"Il est trop tôt pour dire" comment la dangereuse souche asiatique du virus a atteint le Nigeria, où a été découvert mercredi le premier foyer d'infection en Afrique, indique Juan Lubroth, de l'agence des Nations unies pour l'alimentation et l'agriculture (FAO) à Rome. Comme cela a été prouvé en Chine, en Mongolie ou dans certains pays d'Europe de l'Est, "les oiseaux sauvages peuvent introduire le virus H5N1 dans un pays", déclare à l'AFP le responsable des maladies infectieuses animales à la FAO. Mais, souligne-t-il, "ce sont les humains et les activités humaines de commerce, de marchés et certaines pratiques de production qui font que le virus se répand". Sans compter les "mouvements illégaux d'oiseaux, la contrebande" et même "les personnes qui voyagent sur de longues distances."
Dès le lendemain de l'annonce officielle du premier foyer africain, dans une grosse exploitation du nord du Nigéria, au moins quatre fermes du nord et du centre ont été déclarées infectées et mises en quarantaine. Ces fermes sont parfois distantes de plus de 200 km. Elles sont également "éloignées de plusieurs centaines de kilomètres du bassin de N'Guru" (ouest) et encore davantage du lac Tchad (près de la frontière nord-ouest), seules zones humides susceptibles d'abriter les oiseaux migrateurs aquatiques dans cette région très sèche, remarque Alex Kaat, porte-parole de l'organisation néerlandaise Wetlands International.

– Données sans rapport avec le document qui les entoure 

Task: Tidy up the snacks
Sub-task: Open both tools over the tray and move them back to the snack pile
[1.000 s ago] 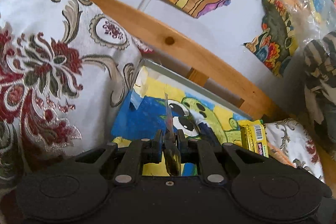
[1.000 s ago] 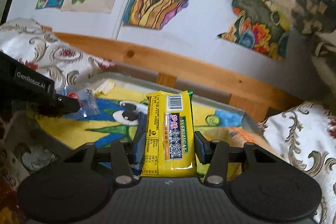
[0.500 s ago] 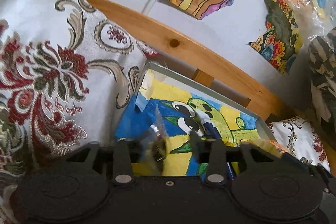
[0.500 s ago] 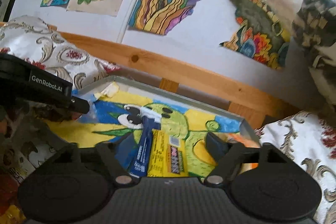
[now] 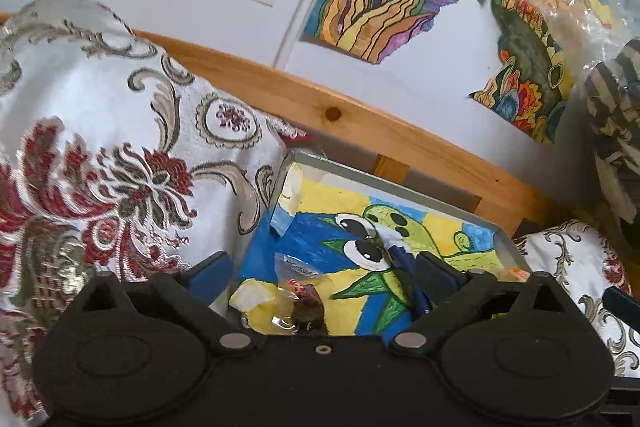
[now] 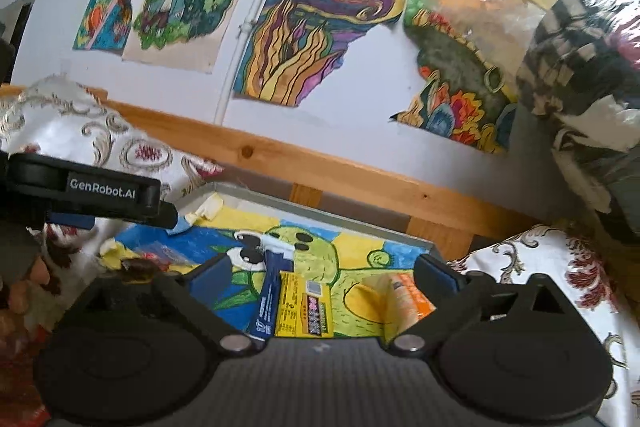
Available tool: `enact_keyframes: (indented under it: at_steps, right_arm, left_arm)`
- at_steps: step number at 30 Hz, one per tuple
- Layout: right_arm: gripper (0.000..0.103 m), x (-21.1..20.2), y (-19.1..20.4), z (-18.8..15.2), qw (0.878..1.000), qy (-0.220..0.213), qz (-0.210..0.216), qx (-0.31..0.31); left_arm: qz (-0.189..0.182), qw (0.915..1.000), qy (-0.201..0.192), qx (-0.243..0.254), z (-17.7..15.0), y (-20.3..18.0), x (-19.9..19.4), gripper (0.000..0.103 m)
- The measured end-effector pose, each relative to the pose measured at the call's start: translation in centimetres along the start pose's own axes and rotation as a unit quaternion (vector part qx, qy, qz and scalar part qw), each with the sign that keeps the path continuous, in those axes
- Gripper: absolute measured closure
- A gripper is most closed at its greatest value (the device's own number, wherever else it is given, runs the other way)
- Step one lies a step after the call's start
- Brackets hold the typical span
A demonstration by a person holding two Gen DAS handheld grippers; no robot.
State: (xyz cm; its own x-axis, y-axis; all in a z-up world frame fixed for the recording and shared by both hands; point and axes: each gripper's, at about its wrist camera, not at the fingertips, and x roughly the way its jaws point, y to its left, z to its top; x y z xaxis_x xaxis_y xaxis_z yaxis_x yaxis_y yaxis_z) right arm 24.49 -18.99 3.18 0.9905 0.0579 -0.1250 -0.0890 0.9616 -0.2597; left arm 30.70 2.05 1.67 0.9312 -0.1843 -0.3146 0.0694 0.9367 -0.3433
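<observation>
A grey tray (image 5: 506, 241) (image 6: 344, 221) lined with a bright cartoon drawing holds the snacks. In the left wrist view a clear packet with a dark snack (image 5: 302, 301) lies on the lining, just below my open left gripper (image 5: 324, 269). In the right wrist view a yellow snack packet (image 6: 306, 307) lies flat beside a blue stick packet (image 6: 269, 291), and an orange packet (image 6: 408, 297) lies to its right. My right gripper (image 6: 322, 273) stands open above them, holding nothing. The left gripper (image 6: 172, 215) reaches in from the left edge of that view.
Floral cushions flank the tray at the left (image 5: 120, 163) and the right (image 6: 560, 275). A wooden rail (image 6: 320, 163) runs behind it under a wall of drawings. A striped bundle in plastic (image 6: 580, 67) hangs at the right. A person's hand (image 6: 24, 279) shows at the left edge.
Both grippers opened and let go of their packets: the clear packet and the yellow packet now lie in the tray. Both grippers have drawn back and up a little.
</observation>
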Motion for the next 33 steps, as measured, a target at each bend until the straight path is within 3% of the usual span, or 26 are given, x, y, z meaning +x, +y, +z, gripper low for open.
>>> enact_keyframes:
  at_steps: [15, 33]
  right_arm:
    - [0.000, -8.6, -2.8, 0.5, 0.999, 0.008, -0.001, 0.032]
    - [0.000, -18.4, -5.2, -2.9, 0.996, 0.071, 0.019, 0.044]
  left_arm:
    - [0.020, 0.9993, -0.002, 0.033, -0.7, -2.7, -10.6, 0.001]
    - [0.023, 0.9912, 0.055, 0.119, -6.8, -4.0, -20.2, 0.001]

Ce sont trois espèces de canards qui pourraient avoir convoyé le virus, précise l'association spécialisée dans l'étude et la protection des oiseaux aquatiques: la sarcelle d'été, le canard pilet et le canard souchet. "Si c'est arrivé jusqu'au Nigeria par les oiseaux sauvages, alors le dernier tronçon a forcément été accompli par la route, dans les camions transportant des poulets vivants qui sillonnent toute l'Afrique", ajoute M. Kaat, interrogé par téléphone.
Depuis que la maladie a commencé à se répandre depuis la Chine centrale, en 2003, il a été avéré que la transmission aux volailles se faisait dans l'eau souillée par les déjections contaminées, souvent par l'intermédiaire de canards domestiques. Mais les spécialistes doivent encore établir précisément "les routes migratoires des oiseaux sauvages, les endroits où ils s'arrêtent, le temps qu'ils y restent" et leur réaction physiologique à la maladie, explique M. Lubroth. Faute de fonds débloqués plus tôt, l'agence de l'Onu commence tout juste à réunir des échantillons prélevés sur des oiseaux morts dans les bassins d'Afrique.
Les premiers résultats seront connus dans cinq à six semaines. Les défenseurs des oiseaux sauvages, qui craignent un abattage des volatiles, font valoir que les plus résistants de ces animaux meurent une semaine après avoir contracté la maladie et doivent avoir succombé pendant le voyage. Mais les espèces recensées sur les bassins humides d'Afrique sont celles que l'on retrouve dans des régions contaminées, autour de la Mer Noire ou en Sibérie. Pour le directeur adjoint de l'Organisation internationale de la santé animale, Jean-Luc Angot, "la contamination du Nigeria démontre que des oiseaux sauvages résistent au virus et sont capables de le transporter sur de longues distances". D'où une "inquiétude accrue pour l'Europe", que les premiers oiseaux migrateurs regagneront dans quelques semaines via le détroit de Gibraltar ou en contournant la mer par Israël.